ESPN Radio microphone

As ESPN sees its podcast audience grow—the company says it had 5.8 million unique listeners to its podcasts during July, a 17% increase over a year ago—the network is also increasingly filling theaters for live events tied to its podcasts.

In recent weeks, podcasts such as Dan LeBatard’s Le Batard and Friends did a live show in front of an audience in New York, ESPN’s Front Row blog says, while in Chicago, ESPN mixed martial arts analyst Ariel Helwani’s MMA Show held an event. In Los Angeles, Ryen Russillo recorded an episode of his podcast, while The Mina Kimes Show went live in front of an audience in Seattle.

Tom Ricks, VP of Digital Strategy and Marketing at ESPN Audio, said they began taking their podcasts on the road in 2016 as a way to strengthen the connection between the shows and the fans and so far they’ve done about 30 events. Ricks said the effort has been “very successful.” Other podcasts have recorded shows in Boston, Houston and Washington. In each case the podcasts are selling out 250 to 350 seat theaters.

“The podcast crowds are the most consistently avid fans we meet on the road,” said Elizabeth Paige Fierman, Senior Manager of Event Marketing at ESPN Audio. “There’s always a great energy that you can feel on-site that translates to the episodes. It’s also become clear the talent ‘meet and greets’ with the audience are the most valuable experience to the fans. Our talent has bought into this live show framework and they find it rewarding, too.”

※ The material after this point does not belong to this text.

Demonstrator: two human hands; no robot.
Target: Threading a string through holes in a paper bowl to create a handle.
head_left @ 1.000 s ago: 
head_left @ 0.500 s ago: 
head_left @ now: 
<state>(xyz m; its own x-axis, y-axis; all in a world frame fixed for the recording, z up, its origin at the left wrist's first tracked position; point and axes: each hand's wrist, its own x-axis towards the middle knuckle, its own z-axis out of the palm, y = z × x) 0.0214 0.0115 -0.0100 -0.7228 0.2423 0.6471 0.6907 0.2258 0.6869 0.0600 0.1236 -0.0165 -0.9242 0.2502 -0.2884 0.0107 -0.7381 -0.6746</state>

Fantasy Focus Football podcast host Matthew Berry said in the blog post that unlike recording a show at ESPN’s Bristol, CT campus, a live event allows hosts like him a chance to connect with listeners in a different way than just through email or social media. “There’s nothing like going out and meeting fans in public, seeing their faces, talking to them, feeling that incredible energy from them and just having a blast,” he said.

July marked the seventh consecutive month of year-over-year growth for ESPN in terms of audience. The network says shows created specifically for podcasts grew downloads 25% in July, compared to a year earlier based on Podtrac data. And the growth wasn’t all sports. The July increases were led by listenership of FiveThirtyEight: Politics and The Lowe Post, the basketball-focused podcast hosted by ESPN's Zach Lowe. ESPN says the busy NBA off-season drove The Lowe Post to a new single-day high on July 6. Overall, downloads for The Lowe Post were up 17% last month. ESPN currently produces more than three dozen podcast originals in addition to on-demand versions of its radio and television shows.